The effect was immediate. Instead of that nice upwards bow of the spine, I felt the withers and thoracic portion of the spine stay up, but the lumbar portion that was previously lifting the back of the saddle fell completely away. I could feel his hindquarters fall out behind me. My immediate reaction was to kick as we lost the flow of energy, but the impulsion was gone. The smooth ripple of waves was gone. In order to restore the engagement, while still holding the reins tight, I had to really get after him and push him to move forward. Even still it was not as smooth or comfortable. We went the length of one long side and I let go. On the next long side, I again held him tight to convince myself that what I felt was not a fluke. Again, the withers indeed felt like they came up, and the hind fell out backwards.

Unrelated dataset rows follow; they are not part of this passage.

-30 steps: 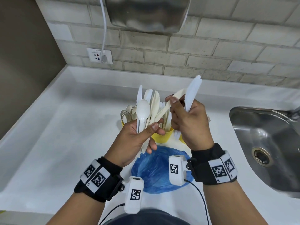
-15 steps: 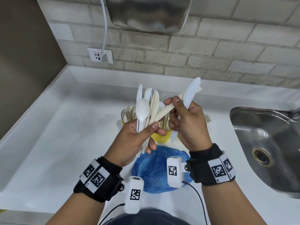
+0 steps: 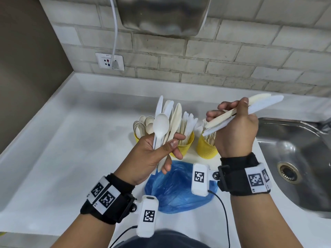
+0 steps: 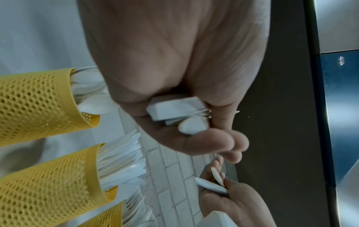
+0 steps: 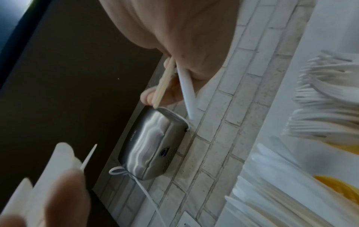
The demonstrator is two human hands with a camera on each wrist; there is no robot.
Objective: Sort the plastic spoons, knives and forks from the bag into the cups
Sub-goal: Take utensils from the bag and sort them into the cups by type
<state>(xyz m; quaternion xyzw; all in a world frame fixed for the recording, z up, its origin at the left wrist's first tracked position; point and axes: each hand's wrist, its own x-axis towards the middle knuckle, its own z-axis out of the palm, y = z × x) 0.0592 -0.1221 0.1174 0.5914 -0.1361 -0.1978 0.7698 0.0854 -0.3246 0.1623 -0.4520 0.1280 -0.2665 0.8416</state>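
Left hand (image 3: 152, 156) is gripping a fanned bundle of cutlery (image 3: 166, 122) by the handles, thumb pressing across the front: smooth white spoon foremost, serrated white and cream knives behind, all standing near upright with tips pointing at the brick wall. Right hand (image 3: 234, 126) is pinching two flat knives (image 3: 250, 108), one cream and one white, their long axis lying near level, blade tips pointing right toward the steel sink (image 3: 295, 158). Three yellow perforated cups (image 3: 206, 147) are standing on the white counter (image 3: 62, 140), holding spoons, knives and forks in turn from the left. Crumpled blue bag (image 3: 172, 190) is lying just in front of them.
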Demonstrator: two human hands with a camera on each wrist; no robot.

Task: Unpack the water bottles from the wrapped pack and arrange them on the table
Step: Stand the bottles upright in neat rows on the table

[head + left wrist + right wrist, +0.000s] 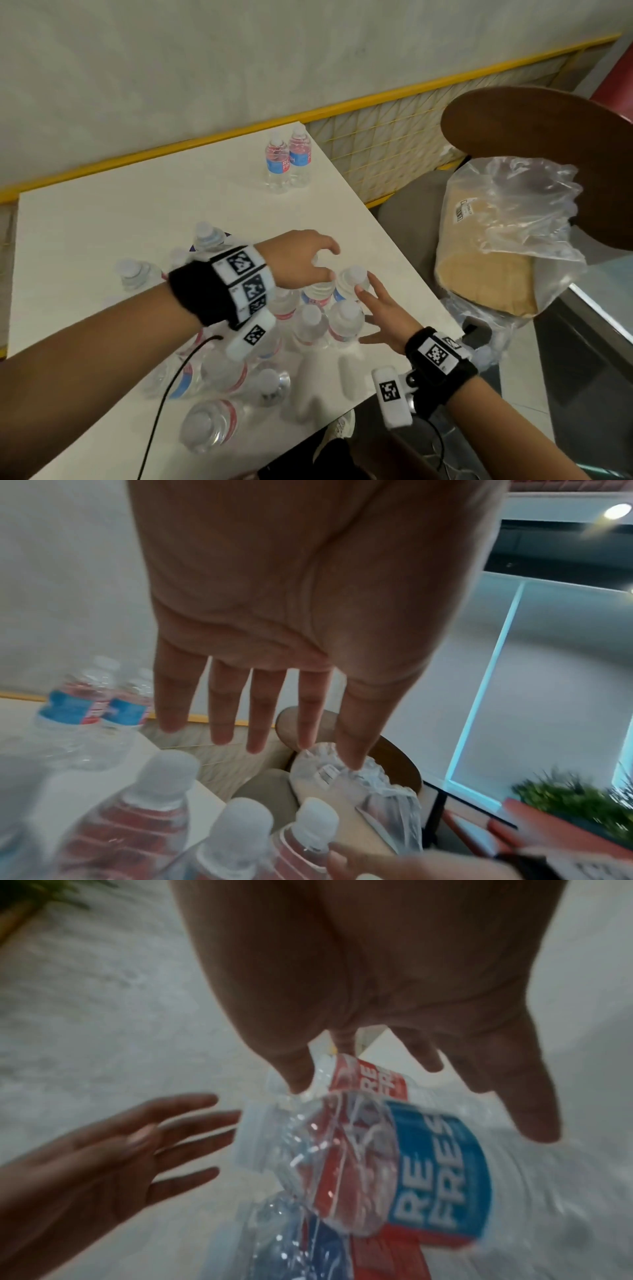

The engagement was gone.
That was enough to convince me. I immediately went back to my normal connection, and asked for the correct engagement. Frustratingly, it took about 10-15 minutes to undo that 30 seconds. He kept putting his poll low and curling, falling forward. I simply kept him straight and continued to ask for engagement with my seat and legs, making my seat light to encourage him to relax his back.

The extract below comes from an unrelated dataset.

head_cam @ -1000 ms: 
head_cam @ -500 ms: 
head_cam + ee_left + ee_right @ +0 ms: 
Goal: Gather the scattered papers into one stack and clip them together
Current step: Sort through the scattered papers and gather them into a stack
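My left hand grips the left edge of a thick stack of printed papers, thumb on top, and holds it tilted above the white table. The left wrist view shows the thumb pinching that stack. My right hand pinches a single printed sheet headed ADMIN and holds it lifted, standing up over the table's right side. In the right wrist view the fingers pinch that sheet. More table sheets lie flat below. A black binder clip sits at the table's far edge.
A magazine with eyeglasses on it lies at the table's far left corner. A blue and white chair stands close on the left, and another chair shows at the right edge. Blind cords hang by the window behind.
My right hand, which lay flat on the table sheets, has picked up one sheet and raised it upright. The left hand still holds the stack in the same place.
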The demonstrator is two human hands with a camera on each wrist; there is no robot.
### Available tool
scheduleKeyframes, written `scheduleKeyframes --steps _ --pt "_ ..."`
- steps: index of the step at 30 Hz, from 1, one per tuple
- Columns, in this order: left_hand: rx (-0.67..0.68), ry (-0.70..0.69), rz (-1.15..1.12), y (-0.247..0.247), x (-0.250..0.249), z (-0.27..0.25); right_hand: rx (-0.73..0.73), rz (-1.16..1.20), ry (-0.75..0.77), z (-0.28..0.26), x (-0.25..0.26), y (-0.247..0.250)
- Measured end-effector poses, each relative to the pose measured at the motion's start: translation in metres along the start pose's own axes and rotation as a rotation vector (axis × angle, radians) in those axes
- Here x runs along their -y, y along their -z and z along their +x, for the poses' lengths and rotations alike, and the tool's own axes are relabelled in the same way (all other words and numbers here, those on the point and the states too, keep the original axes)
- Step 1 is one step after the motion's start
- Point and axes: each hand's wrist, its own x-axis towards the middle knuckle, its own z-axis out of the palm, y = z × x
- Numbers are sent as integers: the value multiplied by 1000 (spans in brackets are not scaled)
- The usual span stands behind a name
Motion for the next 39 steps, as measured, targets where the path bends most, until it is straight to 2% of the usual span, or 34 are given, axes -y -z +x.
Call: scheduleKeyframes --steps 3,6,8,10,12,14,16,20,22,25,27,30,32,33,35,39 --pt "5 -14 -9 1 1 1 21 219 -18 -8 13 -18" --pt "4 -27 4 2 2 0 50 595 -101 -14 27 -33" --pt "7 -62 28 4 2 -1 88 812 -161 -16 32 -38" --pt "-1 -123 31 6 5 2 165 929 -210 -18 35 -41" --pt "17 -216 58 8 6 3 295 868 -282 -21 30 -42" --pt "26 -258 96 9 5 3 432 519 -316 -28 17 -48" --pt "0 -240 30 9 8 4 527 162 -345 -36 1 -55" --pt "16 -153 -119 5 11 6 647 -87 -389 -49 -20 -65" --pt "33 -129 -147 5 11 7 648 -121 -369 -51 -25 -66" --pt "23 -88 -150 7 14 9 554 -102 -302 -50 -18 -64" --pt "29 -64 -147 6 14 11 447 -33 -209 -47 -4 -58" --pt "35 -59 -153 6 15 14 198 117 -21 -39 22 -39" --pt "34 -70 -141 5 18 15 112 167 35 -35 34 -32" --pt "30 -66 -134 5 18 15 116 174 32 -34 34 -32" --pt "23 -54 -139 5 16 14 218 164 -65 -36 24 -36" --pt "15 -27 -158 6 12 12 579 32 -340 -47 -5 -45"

Eventually we got the flow of energy going again. There was, however, another unexpected side effect. My previously calm, relaxed horse was now a hot mess. Spooking at everything from a car driving by the ring to a tiny sparrow that flitted across the ground in front of us. Thirty seconds was all it took to upset his physical and mental state. Imagine a horse ridden in hyperflexion all the time. We cooled down quietly to a good place and ended the session.
My little experiment was very enlightening. It proved the biomechanical theory which counters the Rollkur argument. That theory says when you pull the horses head to the chest, you force the nuchal ligament to stretch. This ligament is attached to the spinous processes of the withers, and putting pressure here causes those processes which are normally slanted towards the horse’s tail end, to stand more upright. This is enough to give a false feeling of lift in the shoulders and thoracic area of the back, when in fact the trunk drops between the shoulders and the back hollows.
I understand more now of why riders think this Rollkur or low-deep-round technique works. It instantly gives you a feeling of the shoulders lifting. However, it is not the relaxed bowing up of the entire spine that comes from the swinging flow of energy and impulsion. It is a mechanical manipulation of the bony structure of the thoracic spine. It disrupts the flow of energy rather than enhance it. Thus you see over and over again the pulling of the head down and in, coupled with banging of the legs and spurs each stride to maintain the forward momentum.
It also tells me there is a huge gap not only of knowledge, but also of feel in today’s riders and trainers. I’ve heard clinicians say that you have to keep the head down in order to engage the horse’s abdominal muscles and hind. That’s just not really physically possible for the horse. And, clearly, if they believe this, they have never felt the hind truly engaged and the back lift up with freedom and elasticity. That’s very sad because it is the most exhilarating feeling, and once you feel it you don’t want to do anything to disrupt it. So I can only conclude they have never felt it and they are being fooled into thinking they have when they are in reality missing so much.
It’s no wonder so many people these days don’t “get” dressage. They are missing the best part. Don’t ride in Rollkur. Just. Don’t. Do. It.